[INPUT MATERIAL Boundary: Start]

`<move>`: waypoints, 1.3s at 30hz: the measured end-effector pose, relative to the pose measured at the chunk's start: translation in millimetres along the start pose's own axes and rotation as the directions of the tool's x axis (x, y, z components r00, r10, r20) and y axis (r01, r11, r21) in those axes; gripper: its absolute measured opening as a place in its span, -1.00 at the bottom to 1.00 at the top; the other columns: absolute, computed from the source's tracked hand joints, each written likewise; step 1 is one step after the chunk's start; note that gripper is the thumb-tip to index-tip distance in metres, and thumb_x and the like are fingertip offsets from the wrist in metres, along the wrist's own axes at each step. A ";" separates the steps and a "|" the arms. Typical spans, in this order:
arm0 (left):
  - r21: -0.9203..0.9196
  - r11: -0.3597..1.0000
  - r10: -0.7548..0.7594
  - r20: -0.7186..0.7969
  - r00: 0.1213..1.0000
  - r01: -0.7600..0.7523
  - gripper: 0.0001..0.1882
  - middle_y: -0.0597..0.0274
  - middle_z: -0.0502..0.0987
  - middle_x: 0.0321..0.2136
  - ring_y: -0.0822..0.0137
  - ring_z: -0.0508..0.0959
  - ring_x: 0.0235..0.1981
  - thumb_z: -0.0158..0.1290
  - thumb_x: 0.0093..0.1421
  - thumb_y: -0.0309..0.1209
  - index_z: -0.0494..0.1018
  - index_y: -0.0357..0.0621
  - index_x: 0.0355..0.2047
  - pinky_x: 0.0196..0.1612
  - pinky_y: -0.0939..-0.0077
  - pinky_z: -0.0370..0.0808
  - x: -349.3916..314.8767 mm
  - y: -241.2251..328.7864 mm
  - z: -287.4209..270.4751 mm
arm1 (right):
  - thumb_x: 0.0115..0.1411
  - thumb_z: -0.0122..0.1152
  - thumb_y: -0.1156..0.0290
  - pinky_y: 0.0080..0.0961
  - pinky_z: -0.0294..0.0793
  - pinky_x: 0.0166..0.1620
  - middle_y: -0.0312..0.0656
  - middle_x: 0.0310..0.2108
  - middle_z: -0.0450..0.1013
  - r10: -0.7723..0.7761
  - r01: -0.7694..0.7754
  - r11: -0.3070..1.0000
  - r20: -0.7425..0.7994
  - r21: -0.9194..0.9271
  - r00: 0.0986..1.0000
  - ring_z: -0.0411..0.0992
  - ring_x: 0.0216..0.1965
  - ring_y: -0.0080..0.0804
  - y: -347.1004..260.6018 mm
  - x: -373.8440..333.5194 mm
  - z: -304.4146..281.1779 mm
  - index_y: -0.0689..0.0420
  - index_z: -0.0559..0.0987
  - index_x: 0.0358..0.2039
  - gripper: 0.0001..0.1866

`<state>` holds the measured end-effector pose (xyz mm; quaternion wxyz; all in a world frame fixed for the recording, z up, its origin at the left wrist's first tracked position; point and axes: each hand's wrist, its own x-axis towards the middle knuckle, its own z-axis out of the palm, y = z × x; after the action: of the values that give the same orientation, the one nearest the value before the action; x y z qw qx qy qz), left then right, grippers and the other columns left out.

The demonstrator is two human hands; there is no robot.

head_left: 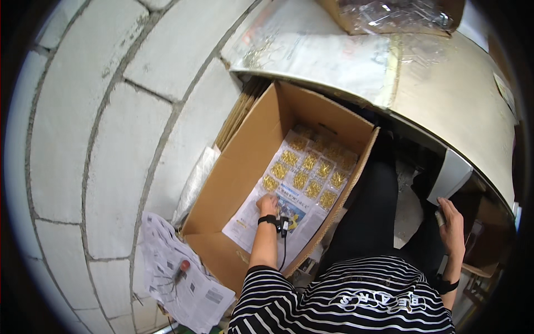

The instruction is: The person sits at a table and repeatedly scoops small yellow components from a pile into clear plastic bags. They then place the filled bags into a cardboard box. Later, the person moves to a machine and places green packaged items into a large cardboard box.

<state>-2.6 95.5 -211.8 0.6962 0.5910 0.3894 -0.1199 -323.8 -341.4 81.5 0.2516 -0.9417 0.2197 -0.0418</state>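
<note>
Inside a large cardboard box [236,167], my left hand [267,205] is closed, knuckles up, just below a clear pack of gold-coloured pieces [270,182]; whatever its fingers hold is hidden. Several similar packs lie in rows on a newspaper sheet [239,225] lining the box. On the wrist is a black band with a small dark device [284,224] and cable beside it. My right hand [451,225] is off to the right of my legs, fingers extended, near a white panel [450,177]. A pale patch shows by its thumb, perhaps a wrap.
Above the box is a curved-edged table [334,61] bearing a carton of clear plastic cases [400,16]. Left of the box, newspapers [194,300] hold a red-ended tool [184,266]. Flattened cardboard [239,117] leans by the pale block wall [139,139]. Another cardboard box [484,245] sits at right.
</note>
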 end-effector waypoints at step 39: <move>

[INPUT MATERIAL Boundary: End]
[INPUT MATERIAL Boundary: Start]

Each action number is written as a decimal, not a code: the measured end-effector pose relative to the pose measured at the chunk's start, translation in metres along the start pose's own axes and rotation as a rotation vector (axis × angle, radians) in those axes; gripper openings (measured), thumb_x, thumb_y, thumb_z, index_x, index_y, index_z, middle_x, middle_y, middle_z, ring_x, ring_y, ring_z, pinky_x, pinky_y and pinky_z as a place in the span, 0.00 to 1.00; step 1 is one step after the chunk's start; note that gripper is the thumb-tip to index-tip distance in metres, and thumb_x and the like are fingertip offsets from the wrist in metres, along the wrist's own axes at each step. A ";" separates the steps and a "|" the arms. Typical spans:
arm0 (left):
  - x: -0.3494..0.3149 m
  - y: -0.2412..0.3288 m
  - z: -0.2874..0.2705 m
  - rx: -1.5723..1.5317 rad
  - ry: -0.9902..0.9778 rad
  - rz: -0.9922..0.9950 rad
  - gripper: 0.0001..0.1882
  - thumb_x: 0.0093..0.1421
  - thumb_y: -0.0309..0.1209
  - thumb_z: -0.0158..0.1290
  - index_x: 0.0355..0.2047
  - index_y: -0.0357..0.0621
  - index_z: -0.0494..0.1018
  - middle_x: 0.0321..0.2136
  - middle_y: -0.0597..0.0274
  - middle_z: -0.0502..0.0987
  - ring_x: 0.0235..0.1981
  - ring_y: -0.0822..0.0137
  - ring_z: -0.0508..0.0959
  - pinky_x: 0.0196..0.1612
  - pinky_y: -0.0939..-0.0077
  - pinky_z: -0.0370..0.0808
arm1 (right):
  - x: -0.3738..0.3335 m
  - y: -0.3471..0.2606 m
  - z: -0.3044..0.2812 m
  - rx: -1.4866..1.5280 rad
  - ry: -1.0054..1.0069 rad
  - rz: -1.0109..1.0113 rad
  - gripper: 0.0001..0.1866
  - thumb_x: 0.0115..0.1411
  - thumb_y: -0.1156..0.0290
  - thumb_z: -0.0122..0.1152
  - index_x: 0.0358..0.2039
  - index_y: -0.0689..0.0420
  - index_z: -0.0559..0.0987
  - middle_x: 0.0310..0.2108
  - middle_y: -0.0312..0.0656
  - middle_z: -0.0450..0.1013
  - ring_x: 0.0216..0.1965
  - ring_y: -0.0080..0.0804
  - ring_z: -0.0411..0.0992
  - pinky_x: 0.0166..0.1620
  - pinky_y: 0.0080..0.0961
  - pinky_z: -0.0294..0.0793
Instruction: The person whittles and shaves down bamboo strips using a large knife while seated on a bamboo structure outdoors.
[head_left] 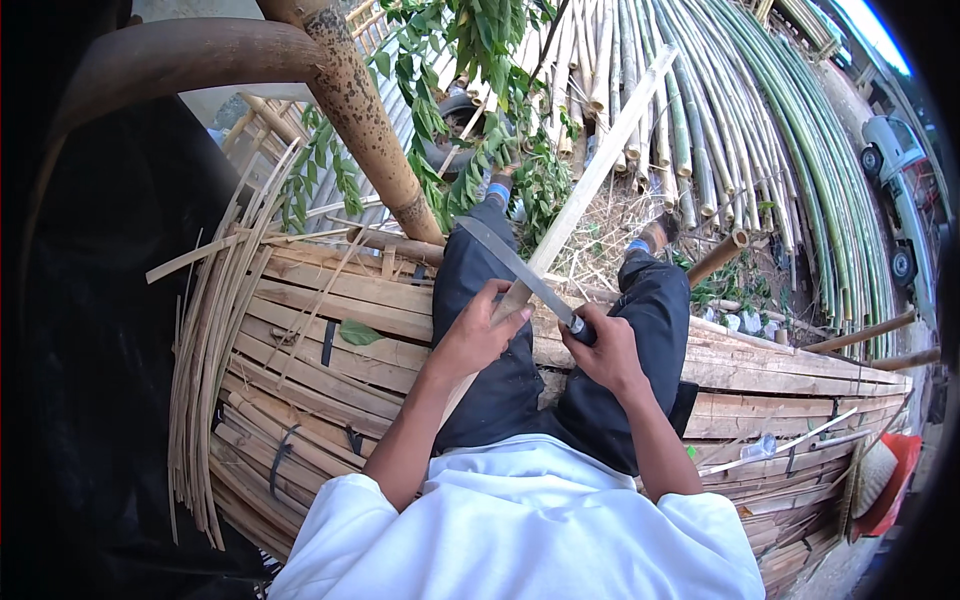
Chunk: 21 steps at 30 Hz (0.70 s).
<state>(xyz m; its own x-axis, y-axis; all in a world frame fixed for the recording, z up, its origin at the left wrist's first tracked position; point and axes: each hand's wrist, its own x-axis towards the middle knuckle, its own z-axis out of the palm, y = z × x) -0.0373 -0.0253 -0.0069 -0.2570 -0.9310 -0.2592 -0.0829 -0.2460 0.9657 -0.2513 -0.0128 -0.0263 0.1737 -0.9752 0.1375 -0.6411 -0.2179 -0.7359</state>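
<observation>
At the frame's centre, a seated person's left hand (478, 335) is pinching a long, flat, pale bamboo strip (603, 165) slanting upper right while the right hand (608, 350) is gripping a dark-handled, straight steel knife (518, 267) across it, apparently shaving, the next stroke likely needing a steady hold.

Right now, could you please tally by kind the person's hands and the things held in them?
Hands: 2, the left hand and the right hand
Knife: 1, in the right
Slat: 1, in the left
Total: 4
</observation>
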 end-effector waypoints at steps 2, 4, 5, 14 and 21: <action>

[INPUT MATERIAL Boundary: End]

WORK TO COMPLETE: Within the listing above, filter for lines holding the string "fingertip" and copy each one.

EXERCISE RESPONSE:
`<move>`: waypoints, 1.3s at 30hz: the measured end-effector pose, relative to the pose measured at the chunk's start: translation in millimetres along the start pose's own axes and rotation as the directions of the tool's x axis (x, y, z components r00, r10, r20) and y axis (r01, r11, r21) in those axes; gripper: its absolute measured opening as a place in its span, -1.00 at the bottom to 1.00 at the top; the other columns: absolute, computed from the source's tracked hand joints, each written likewise; step 1 is one step after the chunk's start; note that gripper is the thumb-tip to index-tip distance in metres, and thumb_x and the like are fingertip offsets from the wrist in metres, along the wrist's own axes at each step. A ";" separates the steps and a "|" the arms. Typical spans, in this order:
Each action number is written as a decimal, not a code: the measured end-effector pose relative to the pose measured at the chunk's start, translation in metres along the start pose's own axes and rotation as a rotation vector (axis × angle, radians) in those axes; gripper openings (measured), thumb_x, thumb_y, thumb_z, index_x, index_y, index_z, middle_x, middle_y, middle_z, ring_x, ring_y, ring_z, pinky_x, pinky_y and pinky_z as a place in the span, 0.00 to 1.00; step 1 is one step after the chunk's start; note that gripper is the thumb-tip to index-tip distance in metres, and thumb_x and the like are fingertip offsets from the wrist in metres, along the wrist's own axes at each step. A ";" separates the steps and a "|" the arms. Typical spans:

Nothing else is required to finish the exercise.